En effet, la Cour de cassation a jugé dans un arrêt précédent « qu’au cours d’un jeu collectif comme le football, qu’il soit amical ou pratiqué dans une compétition officielle, tous les joueurs ont l’usage du ballon mais nul n’en a individuellement le contrôle et la direction ; que l’action qui consiste à taper dans le ballon pour le renvoyer à un autre joueur ou dans le but ne fait pas du joueur qui détient le ballon un très bref instant le gardien de celui-ci ; que le joueur qui a le ballon est contraint de le renvoyer immédiatement ou de subir les attaques de ses adversaires qui tentent de l’empêcher de le contrôler et de le diriger, en sorte qu’il ne dispose que d’un temps de détention très bref pour exercer sur le ballon un pouvoir sans cesse disputé » (Civ. 2e, 13 janvier 2005, n°03-12.884). Cette théorie de la garde en commun permet d’écarter l’application du régime de la responsabilité du fait des choses entre les joueurs, lesquels sont considérés comme co-gardiens du ballon.

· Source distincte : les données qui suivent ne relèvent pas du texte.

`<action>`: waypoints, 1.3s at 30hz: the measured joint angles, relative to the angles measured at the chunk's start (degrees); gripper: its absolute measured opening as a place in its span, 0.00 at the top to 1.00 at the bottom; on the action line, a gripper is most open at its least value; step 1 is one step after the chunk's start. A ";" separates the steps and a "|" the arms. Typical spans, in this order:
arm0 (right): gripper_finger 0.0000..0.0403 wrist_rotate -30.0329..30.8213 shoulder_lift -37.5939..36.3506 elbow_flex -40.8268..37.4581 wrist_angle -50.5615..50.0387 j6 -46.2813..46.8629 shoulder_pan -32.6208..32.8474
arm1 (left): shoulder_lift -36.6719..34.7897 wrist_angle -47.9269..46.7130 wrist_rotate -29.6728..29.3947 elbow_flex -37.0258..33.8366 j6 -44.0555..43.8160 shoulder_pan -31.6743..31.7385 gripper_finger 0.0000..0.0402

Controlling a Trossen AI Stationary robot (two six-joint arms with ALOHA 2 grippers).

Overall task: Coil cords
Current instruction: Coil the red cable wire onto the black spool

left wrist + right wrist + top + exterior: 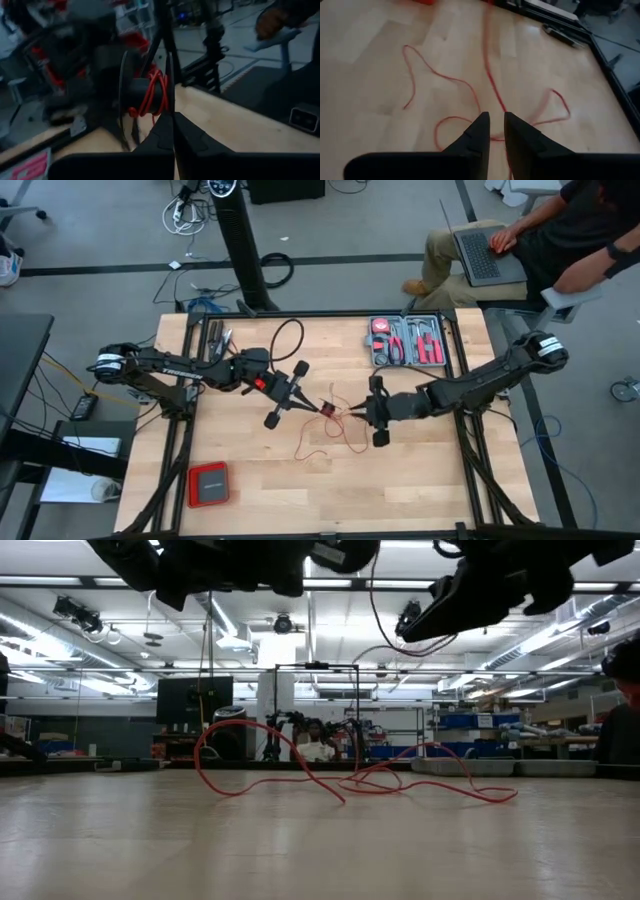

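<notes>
At mid-tabletop [420, 490] the left hand [296, 394] is clamped on a black spool [145, 95] wound with the red cord [450, 80], whose slack lies looped loosely; the right hand [493, 131], fingers slightly parted, hovers above it.
</notes>
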 joint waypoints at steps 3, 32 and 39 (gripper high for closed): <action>0.87 -1.38 0.39 -0.20 1.61 -1.44 -2.03 | 0.00 1.16 1.89 0.00 -0.02 0.00 1.00; 0.87 -22.72 8.68 -0.18 15.22 -10.16 -10.11 | -0.02 6.34 2.26 0.00 -6.79 -0.09 1.00; 0.87 -21.48 8.79 0.86 15.15 -10.22 -9.97 | -0.02 8.37 2.01 0.00 -8.36 -0.09 1.00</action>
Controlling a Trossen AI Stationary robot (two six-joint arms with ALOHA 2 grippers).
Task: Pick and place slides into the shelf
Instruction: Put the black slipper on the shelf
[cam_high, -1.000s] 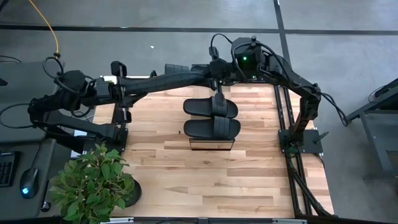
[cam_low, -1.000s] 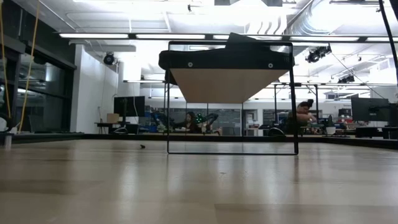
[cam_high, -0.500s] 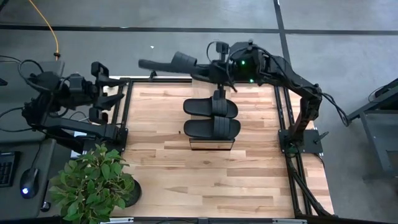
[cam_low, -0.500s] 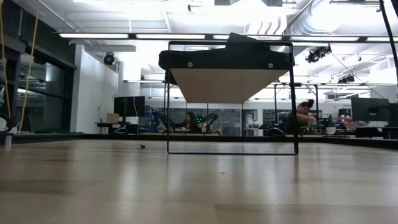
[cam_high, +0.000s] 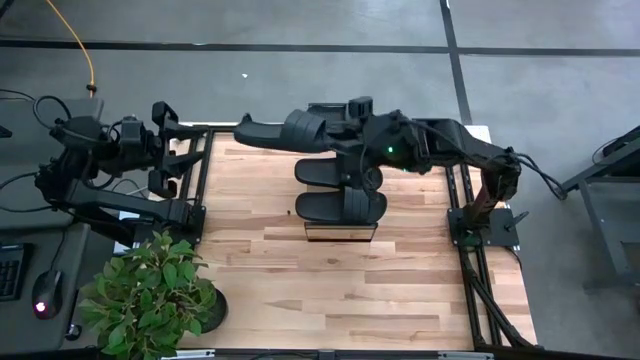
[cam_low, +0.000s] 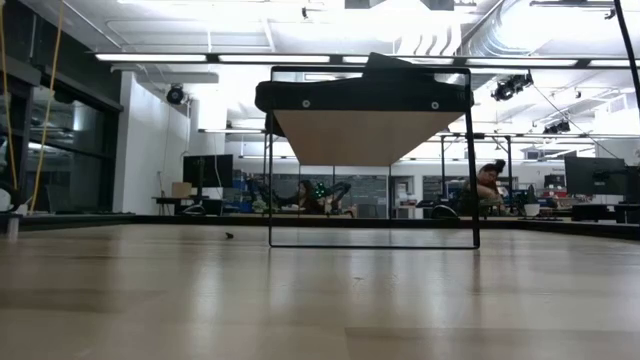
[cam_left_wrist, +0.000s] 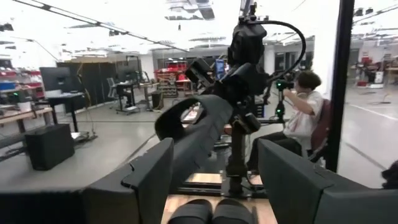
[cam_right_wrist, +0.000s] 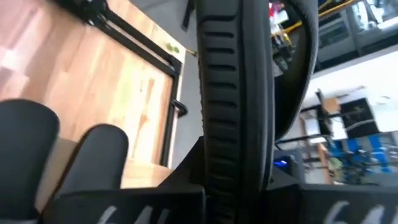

On ne voit pas ce qui peut faire obstacle à la revendication de cette théorie s’agissant d’un dommage causé par le ballon non pas à un coéquipier ou à un adversaire mais à l’arbitre du jeu.

L’impossibilité, selon la Cour de cassation, de caractériser un pouvoir de garde exclusive du joueur qui frappe le ballon vaut en effet dans un cas comme dans l’autre. À moins de se placer du point de vue de la victime et de considérer alors que l’arbitre ne saurait être regardé comme le co-gardien du ballon dans la mesure où, contrairement aux joueurs, il n’a pas vocation à le disputer. À s’en tenir à cette approche, il en irait ainsi de même pour un dommage causé à un spectateur.